In their honor, the Square of the Jewish Martyrs was built on a site that was previously home to Jewish shops that were destroyed during the war. It now features a Holocaust Memorial, dedicated to those islanders who lost their lives at the hands of the Nazis..
Guess the Location of the Colossus of Rhodes
The Colossus of Rhodes was one of the Seven Wonders of the Ancient World, built in 280 BC to stand guard some 110 feet over Rhodes in honor of the sun god Helios.
Thought to have been destroyed by an earthquake in 226 BC, its potential location is debated fiercely by locals and historians. Some believe it stood on the Palace of the Grand Master, while others believe the town’s former military harbor Mandraki was a more suitable location for the statue.

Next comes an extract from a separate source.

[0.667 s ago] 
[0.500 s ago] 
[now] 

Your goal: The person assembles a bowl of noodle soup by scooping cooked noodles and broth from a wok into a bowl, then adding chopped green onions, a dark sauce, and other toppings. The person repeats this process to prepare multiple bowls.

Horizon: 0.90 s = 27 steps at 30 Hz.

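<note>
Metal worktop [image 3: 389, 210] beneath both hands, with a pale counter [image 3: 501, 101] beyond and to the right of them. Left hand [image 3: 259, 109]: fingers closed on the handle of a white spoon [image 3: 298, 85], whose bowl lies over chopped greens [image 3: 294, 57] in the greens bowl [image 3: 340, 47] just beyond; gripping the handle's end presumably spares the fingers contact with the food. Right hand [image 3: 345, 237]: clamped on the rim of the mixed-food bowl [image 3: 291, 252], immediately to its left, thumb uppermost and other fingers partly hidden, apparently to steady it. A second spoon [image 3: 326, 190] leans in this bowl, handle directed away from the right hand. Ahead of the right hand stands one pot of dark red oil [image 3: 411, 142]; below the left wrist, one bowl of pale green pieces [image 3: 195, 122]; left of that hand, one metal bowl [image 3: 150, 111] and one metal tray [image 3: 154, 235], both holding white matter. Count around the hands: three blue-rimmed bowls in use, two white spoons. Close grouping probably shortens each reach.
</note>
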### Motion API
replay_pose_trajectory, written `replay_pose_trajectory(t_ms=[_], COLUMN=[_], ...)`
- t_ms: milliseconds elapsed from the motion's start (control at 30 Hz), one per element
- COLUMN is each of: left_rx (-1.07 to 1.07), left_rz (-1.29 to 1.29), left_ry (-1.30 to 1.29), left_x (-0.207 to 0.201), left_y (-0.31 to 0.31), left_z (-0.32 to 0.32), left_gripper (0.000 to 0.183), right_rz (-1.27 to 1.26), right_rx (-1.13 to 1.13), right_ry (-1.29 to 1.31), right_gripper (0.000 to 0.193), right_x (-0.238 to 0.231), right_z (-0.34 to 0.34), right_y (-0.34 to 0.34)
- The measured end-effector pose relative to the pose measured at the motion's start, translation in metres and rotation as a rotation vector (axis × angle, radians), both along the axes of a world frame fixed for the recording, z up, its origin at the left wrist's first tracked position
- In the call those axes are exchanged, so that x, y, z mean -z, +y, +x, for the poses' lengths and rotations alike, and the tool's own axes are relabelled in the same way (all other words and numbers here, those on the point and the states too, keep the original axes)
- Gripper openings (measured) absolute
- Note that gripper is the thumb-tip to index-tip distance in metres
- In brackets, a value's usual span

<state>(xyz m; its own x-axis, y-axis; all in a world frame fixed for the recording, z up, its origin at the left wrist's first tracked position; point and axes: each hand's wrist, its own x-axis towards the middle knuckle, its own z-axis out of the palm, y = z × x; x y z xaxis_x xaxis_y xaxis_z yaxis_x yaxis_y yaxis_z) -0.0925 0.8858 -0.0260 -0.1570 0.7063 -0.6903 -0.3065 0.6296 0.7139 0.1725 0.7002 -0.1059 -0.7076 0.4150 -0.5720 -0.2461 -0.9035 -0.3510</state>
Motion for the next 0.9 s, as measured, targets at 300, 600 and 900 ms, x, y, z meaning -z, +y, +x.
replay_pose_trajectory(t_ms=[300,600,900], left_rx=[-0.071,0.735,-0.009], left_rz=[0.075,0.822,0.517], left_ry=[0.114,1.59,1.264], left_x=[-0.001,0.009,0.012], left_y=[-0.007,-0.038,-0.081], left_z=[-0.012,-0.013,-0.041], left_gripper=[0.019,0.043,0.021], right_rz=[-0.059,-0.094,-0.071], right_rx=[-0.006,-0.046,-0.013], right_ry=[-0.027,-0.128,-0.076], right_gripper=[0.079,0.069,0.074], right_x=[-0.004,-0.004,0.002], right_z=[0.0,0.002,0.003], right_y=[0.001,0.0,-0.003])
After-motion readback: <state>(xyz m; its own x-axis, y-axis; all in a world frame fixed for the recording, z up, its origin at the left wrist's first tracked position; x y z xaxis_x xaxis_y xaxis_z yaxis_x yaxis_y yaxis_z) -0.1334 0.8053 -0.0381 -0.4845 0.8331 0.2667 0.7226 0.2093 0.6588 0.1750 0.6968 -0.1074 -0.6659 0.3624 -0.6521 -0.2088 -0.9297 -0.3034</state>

The harbor is now also the location of one of Rhodes’ other fortresses, Agios Nikolaos, which the Knights Hospitaller built to guard against Ottoman Invasion from the water. The castle now serves as a lighthouse and is home to a lamp dating from the 17th century.
See the Ocean From the Windmills of Mandraki
On the same promontory as the Agios Nikolaos fortress at Mandraki harbor are three restored windmills that are thought to have been constructed by Genoese prisoners in the 14th century.
Early maps show that there were once 18 such mills here, and excavations have revealed the foundations of a further five to add the surviving three.
This is one of the island’s iconic sites and there are benches along the harbor wall here, making it a perfect place for a late afternoon volta (stroll).
Swim at Elli Beach
Technically out of the Old Town in New Rhodes, Elli Beach can serve to provide welcome respite from oppressive summer heat and busy sightseeing. It’s one of the best beaches in Rhodes.
Just a five-minute walk from the Liberty Gate, it sits on the very tip of New Rhodes and offers distant views over to the Turkish coast, offering context to the Ottoman interest in this strategically placed Mediterranean island.
Some stretches of the Greek beach are more sandy than others, though where to sit may depend on prevailing winds, given there’s an east and west side to the beach.
Look out, too, for water sports operators offering everything from banana boat rides to windsurfing, as well as the Elli Beach “trampoline”, a 20-foot high diving platform for those brave enough to take the leap from the top deck.
This small, bustling neighborhood is also home to Gavriil Harito’s Square, stylish Rhodes Casino, the art deco and quite impressive Rhodes Aquarium, and the Modern Greek Art Museum.